U.S. preparing to lift ban on Argentine beef

by Editor fleischwirtschaft.com
Friday, March 28, 2008

The United States Department of Agriculture (USDA) is preparing the way to lift the ban on imports of Argentine beef and sheepmeat.

Beef and sheepmeat imports from Argentina have been banned since an outbreak of Foot and Mouth disease (FMD) was confirmed in 2001.

The lift of the ban is foreseen for the South Patagonian region only, because there have been no cases of Foot and Mouth disease (FMD) in the South Patagonian region of Argentina since 1976.

This move would probably have limited impact on Argentine beef exports, as this region accounts for only 2% of the total herd (around 1 million head) and the Argentine government continues to severely restrict beef exports to lower domestic beef prices.
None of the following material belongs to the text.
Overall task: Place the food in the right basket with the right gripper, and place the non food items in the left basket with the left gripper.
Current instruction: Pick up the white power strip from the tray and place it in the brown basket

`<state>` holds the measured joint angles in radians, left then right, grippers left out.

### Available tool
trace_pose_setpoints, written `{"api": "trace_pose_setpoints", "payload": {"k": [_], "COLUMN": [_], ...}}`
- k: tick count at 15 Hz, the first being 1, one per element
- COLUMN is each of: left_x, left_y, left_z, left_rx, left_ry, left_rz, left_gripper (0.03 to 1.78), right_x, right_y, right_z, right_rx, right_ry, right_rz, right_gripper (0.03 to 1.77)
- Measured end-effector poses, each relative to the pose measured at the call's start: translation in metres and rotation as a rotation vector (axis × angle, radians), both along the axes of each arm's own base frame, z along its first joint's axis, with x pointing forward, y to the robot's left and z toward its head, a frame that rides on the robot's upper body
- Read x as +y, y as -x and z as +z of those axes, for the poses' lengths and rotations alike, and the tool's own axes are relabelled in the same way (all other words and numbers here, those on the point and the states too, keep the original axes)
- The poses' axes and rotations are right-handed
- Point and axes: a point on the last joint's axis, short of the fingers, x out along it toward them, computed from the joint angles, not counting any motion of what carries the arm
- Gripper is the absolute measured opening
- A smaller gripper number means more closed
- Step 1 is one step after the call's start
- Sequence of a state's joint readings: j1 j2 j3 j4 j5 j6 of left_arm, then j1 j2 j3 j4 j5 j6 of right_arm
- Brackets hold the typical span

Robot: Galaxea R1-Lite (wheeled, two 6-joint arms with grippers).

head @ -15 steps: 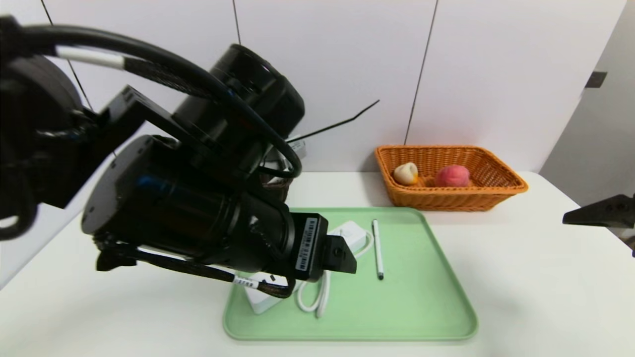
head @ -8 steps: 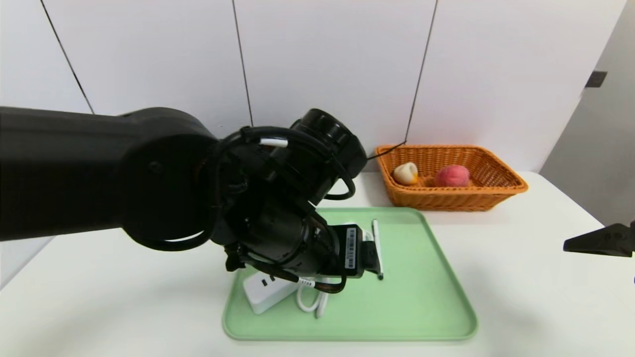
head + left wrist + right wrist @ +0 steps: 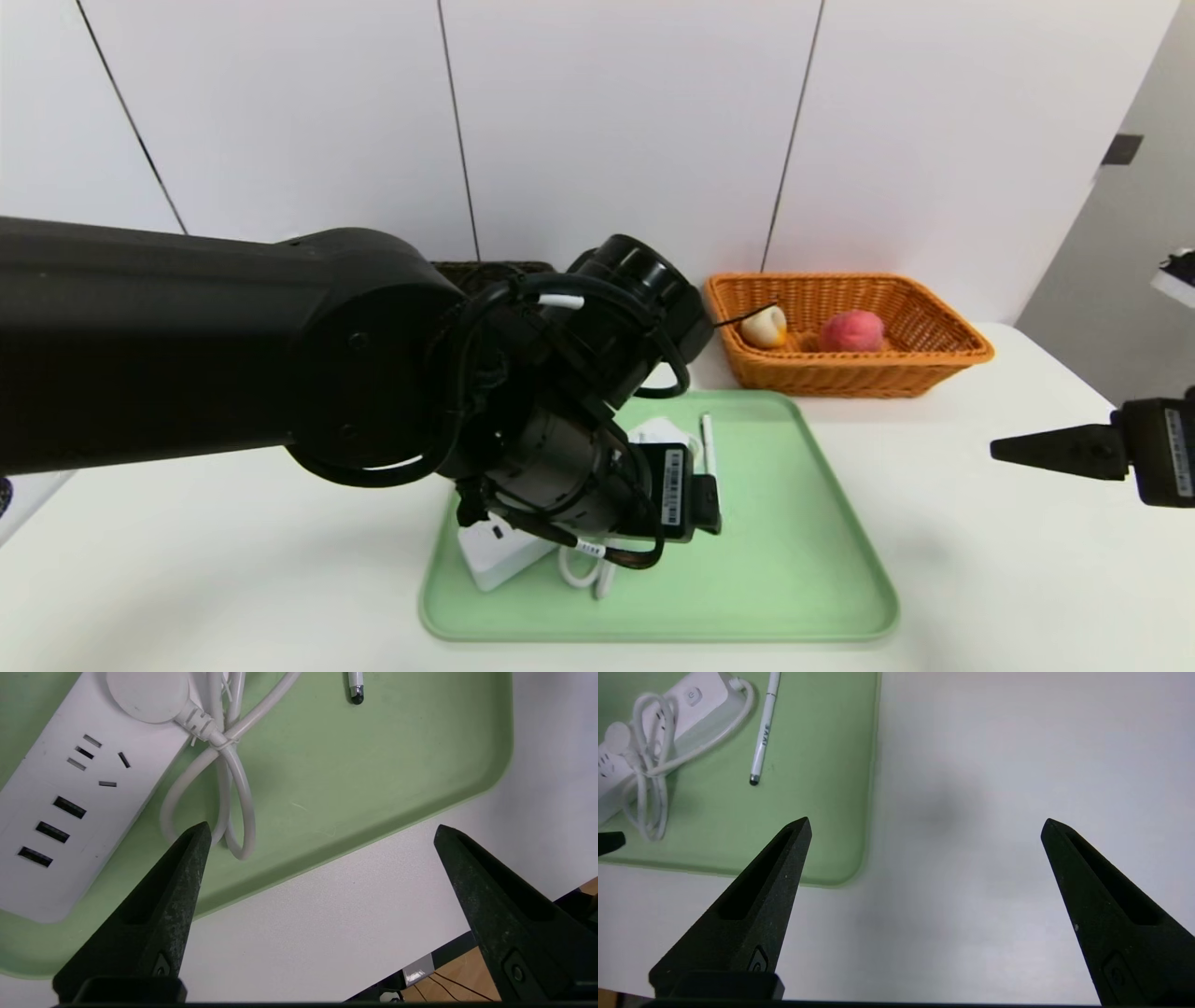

Under existing WTO agreements, Argentina has a 20,000 tonne tariff-free quota to the U.S. market. However, given recent low cattle and beef prices, Argentine could still be highly competitive with product sent above quota (paying the 26.7% out of quota tariff), given adequate supplies and government approval – both of which are unlikely in this case.

There has already been opposition to the USDA rule from a number of U.S. senators who believe that the potential for FMD, no matter how small, is not something the U.S. should treat lightly. The ban on beef and lamb imports from other regions of Argentina will remain in place under the new USDA ruling.

At present there is no date set for publishing of the rule for the compulsory 60-day formal public comment period. It is still in development and will change based partly on comments the agency has received on the subject.